La réponse de la municipalité : enquêtes et sanctions
Face à la gravité des accusations, la municipalité a réagi en diligentant deux enquêtes administratives distinctes, confiées à un cabinet externe spécialisé pour garantir leur indépendance. La première portait sur les allégations de racisme et de brutalité, tandis que la seconde se penchait sur des alertes de harcèlement visant l'agent lanceur d'alerte lui-même.
Les conclusions de ces enquêtes ont pris une direction inattendue. Selon le maire Joseph Segura, "les accusations de racisme n'ont pas pu être matériellement établies". En revanche, l'enquête a mis en évidence une situation différente.
"Un harcèlement d'ambiance a été caractérisé, dans un climat de tension suscité par plusieurs dénonciations avec une intention de nuire à certains collègues", a déclaré Joseph Segura lors d'une conférence de presse.

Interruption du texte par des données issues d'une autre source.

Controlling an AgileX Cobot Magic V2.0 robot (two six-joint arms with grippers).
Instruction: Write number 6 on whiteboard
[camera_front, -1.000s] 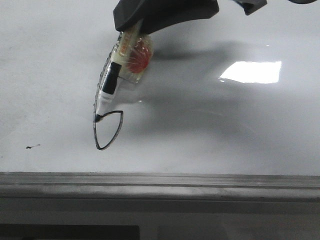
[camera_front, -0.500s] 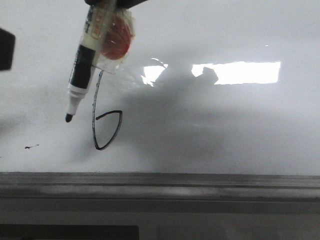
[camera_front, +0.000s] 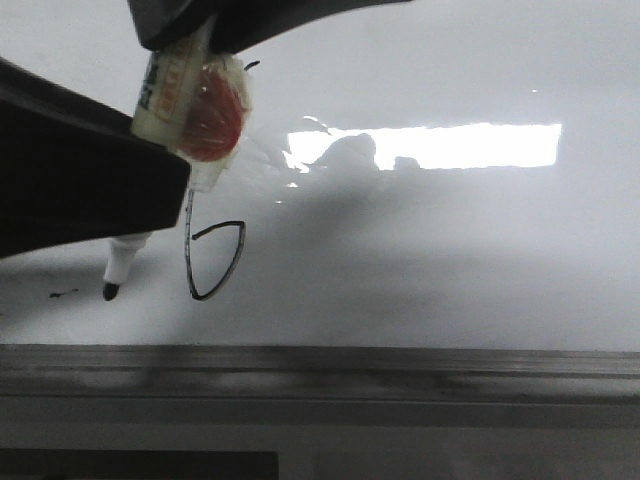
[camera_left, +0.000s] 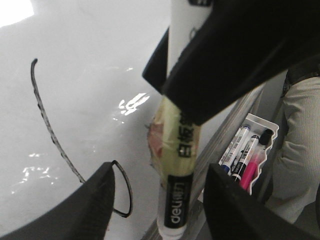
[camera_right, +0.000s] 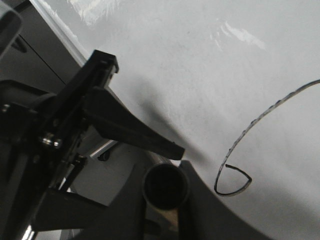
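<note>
The right claw (camera_front: 190, 35) came in from the top of the front view, clamped together on the upper barrel of a marker (camera_front: 165, 100). The marker slanted down and to the left, with a red round piece (camera_front: 212, 115) bound to its side under clear tape. Its black tip (camera_front: 110, 291) stood off to the left of the number 6 (camera_front: 212, 260), near a small smudge (camera_front: 62, 294); I could not tell whether the tip met the surface.

The left claw (camera_left: 160, 210) reached in from the left edge as a broad dark wedge that hid the marker's lower barrel from the front. From its own wrist camera its fingers (camera_left: 95, 205) stood apart, one on each side of the barrel, with a gap showing on both sides.

The number 6 lay on the whiteboard (camera_front: 450, 270), low and left of centre, just above the grey ledge (camera_front: 400, 365). It had a long thin upper stroke and a pointed loop at the foot. A bright patch of reflected light (camera_front: 450, 145) sat to its upper right. The right wrist camera looked down the marker's open back end (camera_right: 165, 187), with the digit (camera_right: 240, 135) beyond it.

Beside the board, the left wrist camera caught a white tray (camera_left: 267, 127) of spare pens and a person's pale trouser leg (camera_left: 300, 150).
</note>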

À la suite de ces rapports, un conseil de discipline a été convoqué. La décision a été radicale : l'agent lanceur d'alerte, fort de vingt ans de service, a été révoqué. La raison principale invoquée est le "harcèlement d'ambiance".
Les sanctions prononcées
- Révocation : L'agent ayant dénoncé les faits de racisme et de violence.
- Mise à pied de deux mois : Un second policier pour sa participation au "harcèlement d'ambiance".
- Avertissement : L'agent initialement mis en cause pour les violences lors de l'interpellation.
L'avocat de la ville, Maître Louis Gadd, a confirmé que le policier révoqué a "déposé un recours au tribunal administratif de Nice pour contester sa révocation". La justice devra donc trancher sur la légalité de cette décision.
Un conflit sur fond de rivalité politique
Le maire Joseph Segura ne cache pas sa conviction : cette affaire est utilisée à des fins politiques. Il pointe directement du doigt son ancien adjoint et actuel opposant, Patrick Villardry, qui se positionne pour les élections municipales de 2026.
"Assez, trop d’approximations, d’insinuations jetées au visage d’un service public. Je refuse que le mensonge s’installe", a martelé le maire, qui assure lui-même la tutelle de la police municipale en l'absence d'adjoint à la sécurité.
Il suggère un lien direct entre l'opposant et l'agent révoqué. "Nous le verrons peut-être prochainement dans les compositions de listes, mais nous observons déjà que ces deux personnes sont très proches sur les réseaux", a-t-il insinué.
De son côté, Patrick Villardry rejette fermement ces accusations. Il affirme agir dans son rôle d'élu de l'opposition. Contacté, il se défend :
"Le maire est acculé, donc il me traite de menteur. Je n’ai rien contre la police municipale, j’en ai moi-même été le chef par le passé. J'ai simplement posé une question au conseil municipal suite à la révocation de ce policier. C’est un agent que je connais bien, qui a été exemplaire et qui a énoncé une vérité."
L'opposant conteste également la composition du conseil de discipline, affirmant que "le maire a choisi les élus présents" au lieu d'un tirage au sort réglementaire. Ce point pourrait devenir un élément clé dans la procédure administrative à venir.
Un service public sous haute tension
Au-delà des joutes politiques et des procédures judiciaires, cette affaire a laissé des traces profondes au sein de la police municipale de Saint-Laurent-du-Var. Le directeur du service, Olivier, décrit une atmosphère devenue invivable ces dernières semaines.
"L’ambiance était vraiment très compliquée, à tel point que de nombreux policiers ont demandé à voir un psychologue car cela devenait trop oppressant pour eux. Avec des conséquences sur leurs familles", a-t-il confié.
Selon lui, depuis que les sanctions ont été prononcées, "l'ambiance est à nouveau bonne". Cependant, la situation reste fragile, l'affaire étant désormais entre les mains de la justice.
Le maire Joseph Segura, qui dit avoir lui-même reçu des menaces téléphoniques en lien avec ce dossier, a conclu en apportant un soutien sans faille à ses agents. "Ce sont des hommes et des femmes, en première ligne, qui interviennent souvent dans des conditions difficiles, qui méritent respect et soutien. Qu’on arrête d’en faire des punching-balls médiatiques", a-t-il déclaré, espérant clore un chapitre particulièrement difficile pour sa commune.